Columbia University astronomer David Kipping, author of the paper, which will be published in Publications of the Astronomical Society of the Pacific, says his concept could lead to a “terrascope” that, at only one meter across, could collect as much light as a 150-meter mirror. “The potential of it is huge,” Kipping says. “You could detect mountain ranges on exoplanets. You could detect the faintest sources [of light] in the universe.” A terrascope, Kipping suggests, might even unveil signs of life or even intelligence beyond our solar system.

The key to all this would be atmospheric refraction, which is the way light bends as it enters Earth’s atmosphere from space—a phenomenon you might know best as the cause of our planet’s colorful sunsets. In certain situations, refraction can focus a huge amount of light on a small area, erasing the need for a giant structure to catch it all.
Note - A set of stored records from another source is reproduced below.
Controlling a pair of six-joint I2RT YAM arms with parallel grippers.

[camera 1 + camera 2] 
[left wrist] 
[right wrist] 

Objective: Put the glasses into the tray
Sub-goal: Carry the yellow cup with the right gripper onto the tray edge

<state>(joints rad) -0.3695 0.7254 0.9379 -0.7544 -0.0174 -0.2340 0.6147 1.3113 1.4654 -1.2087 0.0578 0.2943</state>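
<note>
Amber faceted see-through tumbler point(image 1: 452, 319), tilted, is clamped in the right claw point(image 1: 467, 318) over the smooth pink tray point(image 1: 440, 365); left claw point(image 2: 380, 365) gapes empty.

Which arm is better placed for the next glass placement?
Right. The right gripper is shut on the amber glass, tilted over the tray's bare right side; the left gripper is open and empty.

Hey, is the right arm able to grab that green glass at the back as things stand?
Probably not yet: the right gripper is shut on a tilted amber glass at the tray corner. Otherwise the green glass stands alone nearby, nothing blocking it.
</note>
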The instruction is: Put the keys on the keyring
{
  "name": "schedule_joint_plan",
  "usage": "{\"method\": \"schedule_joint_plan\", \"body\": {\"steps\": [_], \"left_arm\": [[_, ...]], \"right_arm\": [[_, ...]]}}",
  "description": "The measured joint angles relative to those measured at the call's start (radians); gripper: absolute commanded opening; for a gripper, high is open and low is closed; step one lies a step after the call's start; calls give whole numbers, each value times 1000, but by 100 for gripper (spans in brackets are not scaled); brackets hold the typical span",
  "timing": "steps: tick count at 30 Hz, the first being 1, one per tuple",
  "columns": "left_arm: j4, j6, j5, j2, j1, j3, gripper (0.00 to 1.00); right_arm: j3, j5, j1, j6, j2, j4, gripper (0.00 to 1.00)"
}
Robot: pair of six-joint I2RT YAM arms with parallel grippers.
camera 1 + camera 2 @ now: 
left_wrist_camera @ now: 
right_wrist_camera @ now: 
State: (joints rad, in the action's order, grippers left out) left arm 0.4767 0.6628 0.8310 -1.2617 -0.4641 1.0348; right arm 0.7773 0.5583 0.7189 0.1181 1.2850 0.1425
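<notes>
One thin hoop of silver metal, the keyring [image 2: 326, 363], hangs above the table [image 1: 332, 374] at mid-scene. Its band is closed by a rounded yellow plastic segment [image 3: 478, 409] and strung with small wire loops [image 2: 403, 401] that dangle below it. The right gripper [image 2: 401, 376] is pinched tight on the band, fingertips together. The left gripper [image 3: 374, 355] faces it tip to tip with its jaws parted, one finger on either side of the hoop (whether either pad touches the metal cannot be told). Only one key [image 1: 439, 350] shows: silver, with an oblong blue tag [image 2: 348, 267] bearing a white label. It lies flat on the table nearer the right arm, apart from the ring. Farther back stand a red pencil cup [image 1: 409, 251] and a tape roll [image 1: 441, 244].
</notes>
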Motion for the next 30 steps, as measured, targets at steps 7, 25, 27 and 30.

In particular, light from far-off sources can refract through the upper atmosphere to form a cone around Earth, projecting rays that come together at a point slightly closer than the moon and then extend outward in a straight line.

An observer on that line would see a distant light source directly behind Earth as a bright ring, amplified some 22,500 times greater than if our planet was not there to refract, Kipping estimates. “This huge [of an] amplification will never be achieved by [a] manufactured telescope,” says Jean Schneider, a physicist at the Paris Observatory. Building, launching and operating a one-meter terrascope at a point of orbital stability slightly beyond the moon would be easy with today’s technology. The only obstacle, Schneider says, is funding.

Kipping is not the first to bring up the concept: so-called atmospheric lensing has been discussed since at least 1979. “In a way, the idea has always been with us,” he says. “The point of my paper was really to highlight this exciting possibility that might deserve further attention.”

“While there are lots of details to work out, this is an example of the innovative thinking that could lead to scientific breakthroughs on a budget where taking a risk makes sense,” says Martin Elvis, a Harvard University astrophysicist who has argued for new ideas to curb the runaway costs of cutting-edge telescopes.

A terrascope could be more than just a telescope, Kipping says. Given a transmitter rather than a detector, the signal-boosting process is reversed: waves of light travel to Earth, refract through the upper atmosphere and refocus on the other side. The result is a narrow beam that can send messages to other planets. Because other planets in our solar system also have light-refracting atmospheres, Kipping says, “you could have an interplanetary communications network—an Internet across the solar system.”

There are pitfalls. For one, Kipping’s calculations are very preliminary; they rely on simplified atmospheric models that do not fully account for real-world variables such as high-altitude clouds. So a terrascope’s performance might fall well short of the estimates offered in his paper. And because atmospheric refraction will only enhance the light of objects precisely aligned to be directly behind Earth as seen by a terrascope, a single device would only be able to image a small fraction of the sky. Launching several detectors would mitigate this problem, but Kipping notes that doing so might also counteract the cost savings that make the idea so appealing.

Some of the difficulties are serious. Slava Turyshev of NASA’s Jet Propulsion Laboratory says Kipping’s estimates for constructing a clear image are overly optimistic. Chief among Turyshev’s concerns is the way unwanted light from Earth, the sun, the moon and even the vicinity of a far-distant target would interfere with imaging. Preventing such “noise” from obscuring any “signal” being received or transmitted by a terrascope, he says, is “very hard, if not impossible.” Another complication is the nature of refraction itself: the degree to which light refracts through Earth’s atmosphere is a function of the light’s wavelength, or color, which can easily lead to scrambled pictures.

Kipping agrees that, at the very least, there is a lot of work to be done. “Questions like this are exactly the sort of thing I hope future research can pursue,” he says. But the terrascope’s potential may be too good to ignore: “The idea of a 100-meter-class—or even larger than that—telescope in space is really tantalizing,” he says.